**ASSIGNMENT**
Without including the pictures, copy each line below exactly as it reads.
### RECORDED DATA
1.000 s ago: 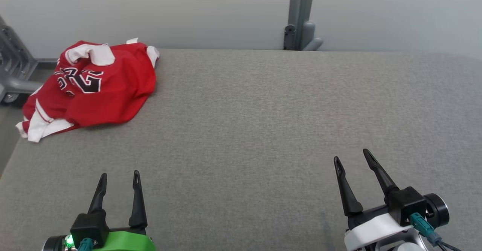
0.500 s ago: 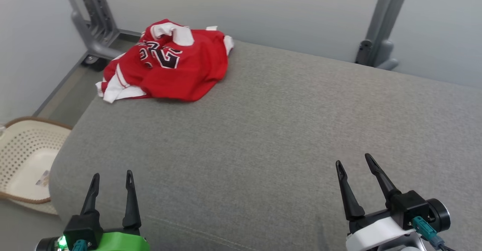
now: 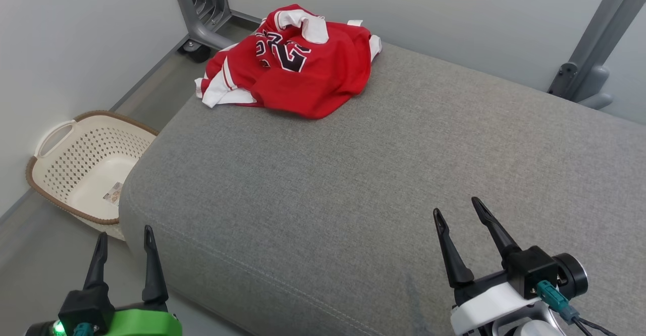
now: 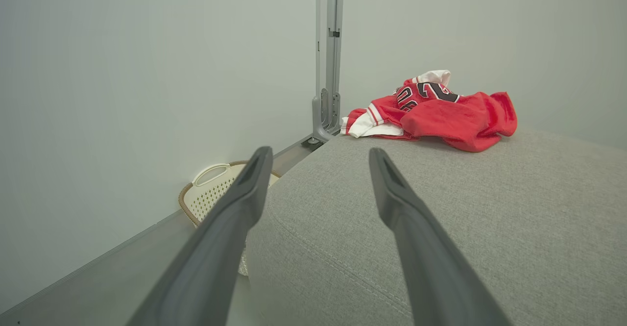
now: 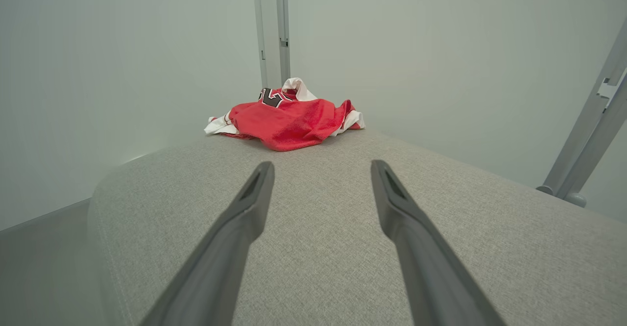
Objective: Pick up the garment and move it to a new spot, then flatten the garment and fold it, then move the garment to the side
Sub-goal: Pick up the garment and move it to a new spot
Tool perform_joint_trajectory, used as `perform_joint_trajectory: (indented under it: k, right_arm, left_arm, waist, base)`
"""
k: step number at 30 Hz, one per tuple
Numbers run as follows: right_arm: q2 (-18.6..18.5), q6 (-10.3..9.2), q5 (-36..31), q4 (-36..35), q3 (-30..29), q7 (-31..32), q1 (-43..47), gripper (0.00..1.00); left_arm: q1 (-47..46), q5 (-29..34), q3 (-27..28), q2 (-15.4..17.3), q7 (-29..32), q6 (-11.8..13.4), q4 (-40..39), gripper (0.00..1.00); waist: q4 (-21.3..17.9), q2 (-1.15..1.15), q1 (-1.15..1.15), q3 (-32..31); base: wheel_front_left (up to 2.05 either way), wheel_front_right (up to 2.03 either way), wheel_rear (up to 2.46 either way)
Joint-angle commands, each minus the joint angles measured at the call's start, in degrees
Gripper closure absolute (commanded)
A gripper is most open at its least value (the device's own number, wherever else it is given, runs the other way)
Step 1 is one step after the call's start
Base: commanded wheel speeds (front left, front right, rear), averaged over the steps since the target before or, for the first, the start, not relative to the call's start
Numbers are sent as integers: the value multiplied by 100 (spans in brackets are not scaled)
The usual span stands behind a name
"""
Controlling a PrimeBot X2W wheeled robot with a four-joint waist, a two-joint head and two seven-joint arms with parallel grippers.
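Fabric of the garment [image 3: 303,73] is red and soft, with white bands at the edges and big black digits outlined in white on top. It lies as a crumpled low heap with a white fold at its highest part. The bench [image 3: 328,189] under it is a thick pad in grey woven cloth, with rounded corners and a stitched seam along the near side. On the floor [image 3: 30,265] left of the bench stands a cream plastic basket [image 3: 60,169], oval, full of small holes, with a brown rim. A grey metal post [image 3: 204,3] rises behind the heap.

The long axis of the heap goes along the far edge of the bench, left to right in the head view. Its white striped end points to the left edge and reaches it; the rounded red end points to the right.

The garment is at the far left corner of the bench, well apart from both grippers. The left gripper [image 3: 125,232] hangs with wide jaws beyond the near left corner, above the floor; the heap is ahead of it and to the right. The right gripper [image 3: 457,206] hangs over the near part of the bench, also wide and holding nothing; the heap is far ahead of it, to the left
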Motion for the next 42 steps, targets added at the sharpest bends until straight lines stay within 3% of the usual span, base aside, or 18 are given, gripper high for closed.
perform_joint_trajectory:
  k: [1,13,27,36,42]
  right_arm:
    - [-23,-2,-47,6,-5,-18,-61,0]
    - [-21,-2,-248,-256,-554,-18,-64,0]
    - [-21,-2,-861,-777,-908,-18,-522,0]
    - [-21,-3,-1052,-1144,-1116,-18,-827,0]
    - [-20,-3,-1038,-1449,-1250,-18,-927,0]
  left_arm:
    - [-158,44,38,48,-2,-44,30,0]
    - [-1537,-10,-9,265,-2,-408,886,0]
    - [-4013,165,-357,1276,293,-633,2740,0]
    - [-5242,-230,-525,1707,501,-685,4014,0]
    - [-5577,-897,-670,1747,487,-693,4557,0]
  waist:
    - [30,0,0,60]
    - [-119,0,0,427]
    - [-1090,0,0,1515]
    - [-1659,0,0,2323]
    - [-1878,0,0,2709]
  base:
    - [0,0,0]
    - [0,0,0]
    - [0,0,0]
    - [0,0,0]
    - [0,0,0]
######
**OUTPUT FOR THIS EXERCISE**
1.000 s ago: 
0.500 s ago: 
now: 
now: 
now: 
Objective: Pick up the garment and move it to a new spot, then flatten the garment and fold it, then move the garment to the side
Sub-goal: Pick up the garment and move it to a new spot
Tool perform_joint_trajectory, used as `perform_joint_trajectory: (indented under it: k, right_arm, left_arm, waist, base)`
"""
k: step number at 30 Hz, one per tuple
Numbers run as follows: right_arm: q2 (-18.6..18.5), q6 (-10.3..9.2), q5 (-36..31), q4 (-36..35), q3 (-30..29), q7 (-31..32), q1 (-43..47), gripper (0.00..1.00); left_arm: q1 (-47..46), q5 (-29..34), q3 (-27..28), q2 (-15.4..17.3), q7 (-29..32), q6 (-11.8..13.4), q4 (-40..39), gripper (0.00..1.00); waist: q4 (-21.3..17.9), q2 (-1.15..1.15), q1 (-1.15..1.15), q3 (-32..31); base: wheel_front_left (up to 2.05 either way), wheel_front_right (up to 2.03 either way), wheel_rear (up to 2.46 either way)
Joint-angle commands, each minus the joint angles measured at the call's start, in degrees
Gripper closure absolute (commanded)
A gripper is most open at its least value (the device's own number, wherever else it is given, runs the other way)
Step 1 is one step after the call's start
Base: commanded wheel speeds (front left, front right, rear), averaged over the steps since the target before or, for the first, the start, not relative to the call's start
Numbers are sent as integers: the value multiplied by 100 (spans in brackets are not scaled)
The usual span stands behind a name
"""
Controlling a PrimeBot X2W wheeled robot with a four-joint waist, a two-joint head and two seven-joint arms with parallel grippers.
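Fabric of the garment [image 3: 303,73] is red and soft, with white bands at the edges and big black digits outlined in white on top. It lies as a crumpled low heap with a white fold at its highest part. The bench [image 3: 328,189] under it is a thick pad in grey woven cloth, with rounded corners and a stitched seam along the near side. On the floor [image 3: 30,265] left of the bench stands a cream plastic basket [image 3: 60,169], oval, full of small holes, with a brown rim. A grey metal post [image 3: 204,3] rises behind the heap.

The long axis of the heap goes along the far edge of the bench, left to right in the head view. Its white striped end points to the left edge and reaches it; the rounded red end points to the right.

The garment is at the far left corner of the bench, well apart from both grippers. The left gripper [image 3: 125,232] hangs with wide jaws beyond the near left corner, above the floor; the heap is ahead of it and to the right. The right gripper [image 3: 457,206] hangs over the near part of the bench, also wide and holding nothing; the heap is far ahead of it, to the left
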Motion for the next 42 steps, targets added at the sharpest bends until straight lines stay within 3% of the usual span, base aside, or 18 are given, gripper high for closed.
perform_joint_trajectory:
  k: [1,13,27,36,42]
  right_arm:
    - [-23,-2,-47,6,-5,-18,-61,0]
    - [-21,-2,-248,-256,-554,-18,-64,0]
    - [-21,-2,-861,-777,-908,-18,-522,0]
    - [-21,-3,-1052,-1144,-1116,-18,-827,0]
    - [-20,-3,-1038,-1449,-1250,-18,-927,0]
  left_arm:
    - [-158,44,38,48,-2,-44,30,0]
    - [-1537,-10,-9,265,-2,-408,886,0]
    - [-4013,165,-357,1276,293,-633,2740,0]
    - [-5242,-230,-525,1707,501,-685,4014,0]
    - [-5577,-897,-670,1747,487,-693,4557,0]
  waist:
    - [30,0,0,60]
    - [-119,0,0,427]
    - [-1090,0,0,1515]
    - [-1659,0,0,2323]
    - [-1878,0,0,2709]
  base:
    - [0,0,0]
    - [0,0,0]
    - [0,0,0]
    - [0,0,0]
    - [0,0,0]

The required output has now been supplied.